Cheap Chinese Streaming Service: Why You Should Watch Out

In response to my article on Rabbit TV, a reader wrote:  “This is a great post. There are a lot of sites where you can watch the next day and it can be watched later without TiVo. One site is viptv.net you nave to fund your account but for $29.00 a month you have unlimited viewing and there are more at this site than many others. The only draw back is it is best to use Pay Pal because it is in China. You can get an account and fund it one time for $10.00 and use it to watch a lot of free shows.We buy a lot of things from China already and it is a shame we can not have something like this over here in the U.S. but Hollywood could not get rich.”

vip-tv-screenshot

I’m about to hop up on my soapbox here and also give you some advice that can save you money and possibly getting your information stolen.

VIP TV is illegally running programs. The service is stealing programs without paying for them. That means the people who worked hard to make them are not getting their proper royalties, and that the rest of us who are legally purchasing the programs are paying more to make up for the thieves. It’s exactly the same as shoplifting. As someone who has worked in the media for more than 25 years, it really burns me when companies think it’s okay to steal other people’s work and profit from it. If you wouldn’t put a DVD in your pocket without paying for it, you shouldn’t partake of pirated programs.

VIP TV argues that it simply a recording facility and is just recording programs for you. But that’s not a legal argument that would fly in the USA, which is why it is based in China.

So, should the lawful copyright holders of these pirated programs ever happen to get their hands on the names of users of VIP TV, those users may have to pay up for the media they consumed. What you paid to VIP TV doesn’t count. They aren’t paying the program providers.

You should also be concerned for the safety of your information. You’re dealing with thieves. They have no trouble stealing other people’s work, what makes you think they wouldn’t steal from you? Sites that feature pirated programs frequently download malware onto PCs. It’s actually one of the leading ways that Malware gets onto computers.

Frankly, I’d rather see the people who work hard in Hollywood creating programming getting rich or at least getting paid for what they make that a bunch of people in China who stole their work making cash off it.  And we do already have multiple service like this in the U.S., but the programming costs more because the providers are actually paying the people who make it.
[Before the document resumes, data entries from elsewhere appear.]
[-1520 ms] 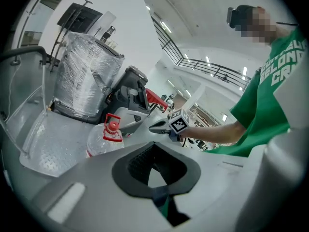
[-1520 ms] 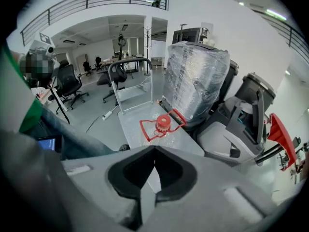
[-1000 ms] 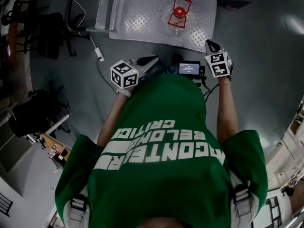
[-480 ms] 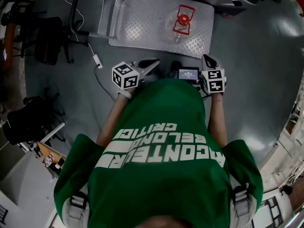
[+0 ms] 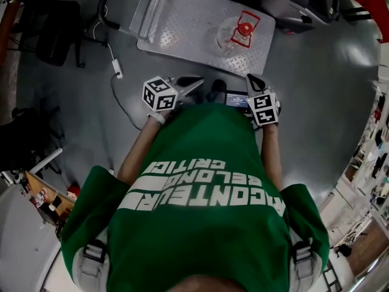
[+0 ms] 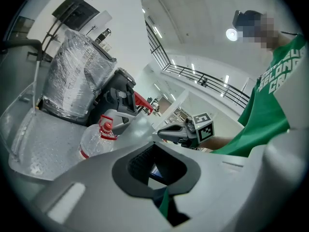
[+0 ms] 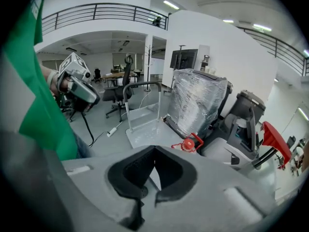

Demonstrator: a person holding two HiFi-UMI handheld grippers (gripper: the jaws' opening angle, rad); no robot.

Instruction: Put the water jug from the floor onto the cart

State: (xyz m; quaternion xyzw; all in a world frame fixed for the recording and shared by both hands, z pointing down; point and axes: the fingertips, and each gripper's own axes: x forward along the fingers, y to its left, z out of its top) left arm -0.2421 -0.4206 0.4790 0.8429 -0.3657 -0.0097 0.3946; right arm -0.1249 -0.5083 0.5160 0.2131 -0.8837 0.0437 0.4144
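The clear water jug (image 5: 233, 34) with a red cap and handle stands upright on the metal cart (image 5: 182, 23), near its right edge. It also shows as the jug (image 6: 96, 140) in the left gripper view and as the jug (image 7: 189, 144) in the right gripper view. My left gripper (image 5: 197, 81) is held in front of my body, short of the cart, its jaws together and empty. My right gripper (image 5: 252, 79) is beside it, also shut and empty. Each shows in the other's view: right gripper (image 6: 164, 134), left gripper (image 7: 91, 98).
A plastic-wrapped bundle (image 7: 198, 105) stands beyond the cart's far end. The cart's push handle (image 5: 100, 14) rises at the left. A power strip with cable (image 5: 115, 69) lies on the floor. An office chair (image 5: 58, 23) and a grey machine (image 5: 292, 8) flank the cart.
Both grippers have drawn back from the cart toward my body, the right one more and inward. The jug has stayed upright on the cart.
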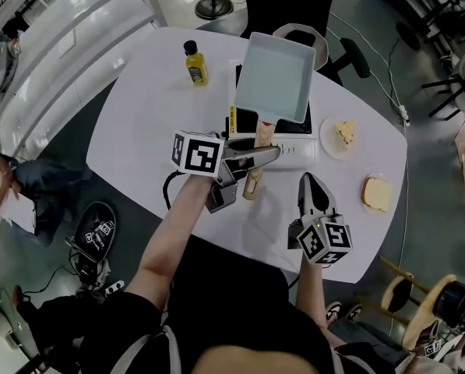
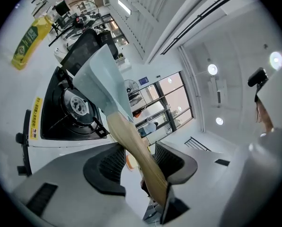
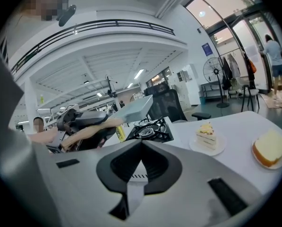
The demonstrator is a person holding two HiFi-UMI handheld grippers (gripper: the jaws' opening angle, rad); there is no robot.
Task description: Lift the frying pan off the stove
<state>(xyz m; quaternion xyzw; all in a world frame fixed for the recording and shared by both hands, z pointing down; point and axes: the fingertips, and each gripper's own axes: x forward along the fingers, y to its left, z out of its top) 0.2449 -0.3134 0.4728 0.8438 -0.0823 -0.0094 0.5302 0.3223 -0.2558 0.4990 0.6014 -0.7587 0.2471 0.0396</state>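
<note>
One gripper carries the load.

- Left gripper (image 2: 138, 157): fingers closed at a middling spread on the wooden handle (image 2: 131, 141) of the frying pan (image 2: 100, 79). The handle crosses the gap on a slant.
- Long axis: the handle runs forward and away from the fingers to the pan body, so all the weight hangs beyond the grip.
- Pan position: in the air over the stove (image 3: 152, 129) and tilted. The right gripper view shows its base clear of the burner grate.
- Right gripper (image 3: 141, 160): fingers together, nothing between them. It hovers over the tabletop (image 1: 154, 123) to the right of the handle, well apart from the pan.

Judgement: the lift looks largely made. The left side is nearer and already holds the pan. The far-hung pan may dip or roll about the handle, so the clamp must hold while it moves off the stove.
</note>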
I’ll step down off my soapbox now, but I will leave you with the warning that even if you don’t have moral issues with pirating programming, you might want to be concerned about your PC.

~ Cynthia

7 thoughts on “Cheap Chinese Streaming Service: Why You Should Watch Out

  1. Way to go Cynthia for telling it like it is. Though I suspect that your warning about maleware will have more effect than your moral argument about theft. Many in our society today simply don’t/won’t admit, even to themselves, that sealing from anyone is wrong but especially from so called big companies or rich people.

  2. Hey Cynthia,
    Please, don’t stray to far from your ‘soapbox’, this is an excellent forum for the latest; direct information. This ‘streaming service’ should, at least, be reported to…??? Guess FCC as no real central clearing house for ‘internet’ related complaints… maybe you have a recommendation?

  3. Thank you Cynthia for telling this tale. It sounds to me a lot like the troubles people have gotten into illegally downloading music and might fall under that same scenario. You really covered this, anyone giving their personal information including credit card data to an illegal operation running in China is just asking to have their identity stolen. This really IS like shoplifting plus violating the copyright laws.

  4. Keep getting the word out! My brother was checking into an online streaming service that showed new movies which were still playing in the theaters. Our cousin had bragged up the website. I told him, beyond the stealing aspect, that he was likely going to end up with viruses on his computer. It was NOT worth the risk. He said he never thought of it that way.

  5. All that said (and it’s true) we do need an alternative to expensive cable and satellite and let’s face it, the crappy signal that an outdoor antenna gets. CBS is part of Hulu, Unless you have a television provider (and if you do what is the point?) you cannot use network and cable “apps” unless you pay for each one. Again if you are paying then just get pay TV. By the time they get done nickel and dime-ing you to death you might as well just pay the cable bill. My dream would be to have an app that you could just turn on the channel you want to watch and watch it, commercials and all and I know this is a pipe dream but maybe a DVR so you don’t miss your show because you are watching something else.